[Data provided Boundary: Start]
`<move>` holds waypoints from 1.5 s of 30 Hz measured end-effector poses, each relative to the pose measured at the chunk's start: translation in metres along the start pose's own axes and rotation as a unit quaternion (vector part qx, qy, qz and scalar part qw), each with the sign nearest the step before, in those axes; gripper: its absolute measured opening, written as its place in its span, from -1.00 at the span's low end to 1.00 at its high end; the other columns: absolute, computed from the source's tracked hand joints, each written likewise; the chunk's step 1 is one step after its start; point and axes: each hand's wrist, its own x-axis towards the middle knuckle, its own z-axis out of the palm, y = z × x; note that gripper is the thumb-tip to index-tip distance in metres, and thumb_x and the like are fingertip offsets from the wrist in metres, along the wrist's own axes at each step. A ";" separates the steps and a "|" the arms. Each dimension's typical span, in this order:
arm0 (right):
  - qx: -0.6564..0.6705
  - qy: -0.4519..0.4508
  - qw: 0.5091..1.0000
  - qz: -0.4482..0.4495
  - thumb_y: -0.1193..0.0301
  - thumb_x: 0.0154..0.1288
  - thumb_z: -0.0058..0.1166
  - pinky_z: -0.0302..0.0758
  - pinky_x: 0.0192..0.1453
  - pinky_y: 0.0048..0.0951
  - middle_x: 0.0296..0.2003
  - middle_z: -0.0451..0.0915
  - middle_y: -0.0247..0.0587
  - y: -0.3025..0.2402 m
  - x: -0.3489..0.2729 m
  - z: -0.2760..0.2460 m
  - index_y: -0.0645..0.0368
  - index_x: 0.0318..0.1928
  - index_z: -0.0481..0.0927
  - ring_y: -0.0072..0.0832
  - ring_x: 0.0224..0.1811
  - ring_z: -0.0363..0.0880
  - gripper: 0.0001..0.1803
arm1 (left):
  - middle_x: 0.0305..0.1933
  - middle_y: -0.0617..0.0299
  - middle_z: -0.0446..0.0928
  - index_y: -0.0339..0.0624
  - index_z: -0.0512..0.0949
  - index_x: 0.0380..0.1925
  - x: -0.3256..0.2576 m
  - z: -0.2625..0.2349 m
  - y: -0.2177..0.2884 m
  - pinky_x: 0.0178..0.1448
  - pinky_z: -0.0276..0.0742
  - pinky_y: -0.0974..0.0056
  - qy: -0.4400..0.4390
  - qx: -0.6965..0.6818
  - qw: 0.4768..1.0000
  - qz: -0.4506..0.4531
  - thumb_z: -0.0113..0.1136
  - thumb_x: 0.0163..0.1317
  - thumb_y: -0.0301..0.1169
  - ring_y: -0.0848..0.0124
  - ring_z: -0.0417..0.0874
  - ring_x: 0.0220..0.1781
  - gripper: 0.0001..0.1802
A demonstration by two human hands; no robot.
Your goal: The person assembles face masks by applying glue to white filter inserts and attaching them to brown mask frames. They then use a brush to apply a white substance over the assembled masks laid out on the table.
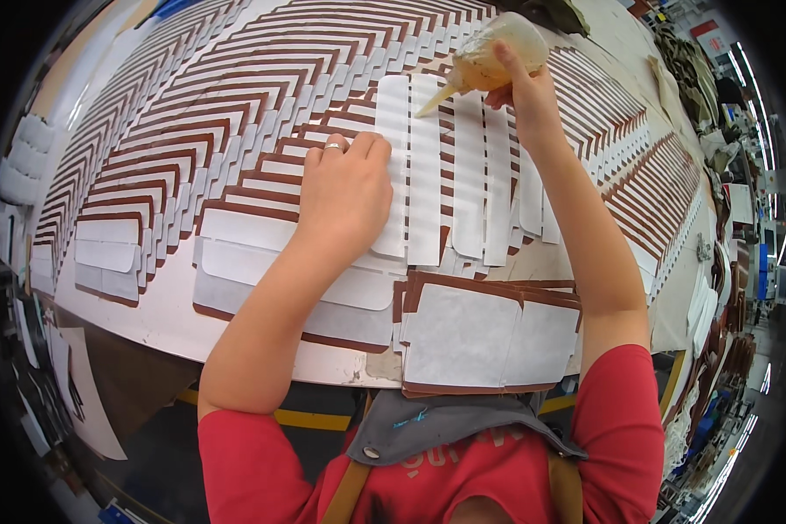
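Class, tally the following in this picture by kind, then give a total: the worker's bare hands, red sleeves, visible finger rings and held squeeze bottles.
Hands: 2 (left hand, right hand)
Red sleeves: 2 (left sleeve, right sleeve)
Ring: 1
Squeeze bottle: 1
Total: 6

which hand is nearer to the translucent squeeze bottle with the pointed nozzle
Right. The right hand is holding the translucent squeeze bottle; the left hand is apart from it, lower left, by the left edge of a long white panel.
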 end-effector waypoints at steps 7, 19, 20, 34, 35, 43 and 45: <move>0.013 -0.030 0.999 0.022 0.04 0.19 0.13 0.37 -0.60 -0.58 -0.43 0.53 -0.18 -0.015 -0.041 0.010 0.27 -0.11 0.40 -0.55 -0.66 0.43 -0.47 | -0.15 0.22 0.48 -0.17 0.43 -0.22 0.000 0.002 -0.002 -0.02 0.31 0.09 0.007 0.002 1.000 0.004 0.10 0.07 -0.48 0.15 0.46 -0.13 -0.77; 0.008 -0.093 0.994 0.058 0.12 0.10 0.25 0.45 -0.58 -0.57 -0.26 0.52 -0.19 -0.035 -0.112 0.012 0.30 0.07 0.27 -0.55 -0.46 0.53 -0.32 | -0.17 0.20 0.48 -0.15 0.41 -0.23 0.000 0.001 -0.003 -0.06 0.32 0.07 0.007 -0.003 1.000 0.017 0.08 0.08 -0.49 0.12 0.47 -0.15 -0.78; 0.005 -0.096 0.994 0.051 0.13 0.10 0.25 0.45 -0.57 -0.57 -0.26 0.52 -0.19 -0.037 -0.117 0.012 0.29 0.07 0.27 -0.55 -0.44 0.54 -0.32 | -0.17 0.20 0.48 -0.15 0.40 -0.22 -0.001 0.001 -0.003 -0.06 0.32 0.07 0.005 -0.004 1.000 0.017 0.08 0.08 -0.48 0.12 0.47 -0.15 -0.78; -0.090 -0.188 0.956 -0.209 0.27 -0.16 0.47 0.43 0.06 -0.43 -0.07 0.49 -0.16 -0.049 -0.136 -0.016 0.31 0.11 0.28 -0.44 -0.02 0.50 -0.15 | -0.17 0.21 0.50 -0.16 0.43 -0.24 -0.001 0.004 -0.003 -0.04 0.35 0.09 0.012 0.015 1.000 0.018 0.07 0.11 -0.46 0.12 0.48 -0.12 -0.81; -0.061 -0.172 0.965 -0.190 0.25 -0.10 0.42 0.44 0.04 -0.44 -0.08 0.49 -0.16 -0.049 -0.135 -0.018 0.31 0.10 0.29 -0.44 -0.04 0.51 -0.20 | -0.17 0.21 0.50 -0.16 0.43 -0.24 -0.001 0.004 -0.003 -0.04 0.35 0.09 0.014 0.015 1.000 0.017 0.07 0.11 -0.46 0.12 0.48 -0.12 -0.81; 0.120 0.013 0.985 -0.121 0.14 0.25 0.10 0.50 -0.49 -0.55 -0.33 0.55 -0.15 -0.049 -0.053 -0.017 0.29 -0.06 0.38 -0.48 -0.51 0.56 -0.53 | -0.17 0.20 0.50 -0.16 0.43 -0.23 0.001 0.001 -0.001 -0.02 0.35 0.06 0.008 0.004 1.000 0.007 0.09 0.09 -0.46 0.11 0.47 -0.12 -0.79; 0.082 0.022 0.989 -0.123 0.14 0.23 0.13 0.50 -0.48 -0.57 -0.31 0.56 -0.19 -0.037 -0.027 -0.015 0.23 -0.08 0.42 -0.53 -0.46 0.57 -0.56 | -0.16 0.18 0.49 -0.16 0.43 -0.22 0.001 0.003 -0.002 -0.02 0.35 0.06 0.011 0.006 1.000 0.010 0.10 0.08 -0.46 0.10 0.47 -0.12 -0.78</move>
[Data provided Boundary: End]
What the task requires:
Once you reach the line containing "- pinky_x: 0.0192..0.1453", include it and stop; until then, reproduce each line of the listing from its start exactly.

Result of this task:
`<move>` holds waypoints from 1.5 s of 30 Hz measured end-effector poses, each relative to the pose measured at the chunk's start: translation in metres along the start pose's own axes and rotation as a unit quaternion (vector part qx, qy, qz and scalar part qw), each with the sign nearest the step before, in those axes; gripper: its absolute measured opening, written as its place in its span, from -1.00 at the span's low end to 1.00 at its high end; the other columns: absolute, computed from the source's tracked hand joints, each written likewise; the chunk's step 1 is one step after its start; point and axes: each hand's wrist, its own x-axis towards the middle knuckle, its own z-axis out of the palm, y = z × x; note that gripper is the thumb-tip to index-tip distance in metres, and thumb_x and the like are fingertip offsets from the wrist in metres, along the wrist's own axes at each step. A ";" separates the steps and a "|" the arms. Each dimension's typical span, in this order:
arm0 (right):
  - qx: -0.6564..0.6705
  - qy: -0.4519..0.4508
  - qw: 0.5091..1.0000
  - qz: -0.4482..0.4495
  - thumb_y: -0.1193..0.0301
  - thumb_x: 0.0154..0.1288
  - thumb_z: -0.0058..0.1166
  - pinky_z: -0.0302..0.0758
  - pinky_x: 0.0192..0.1453

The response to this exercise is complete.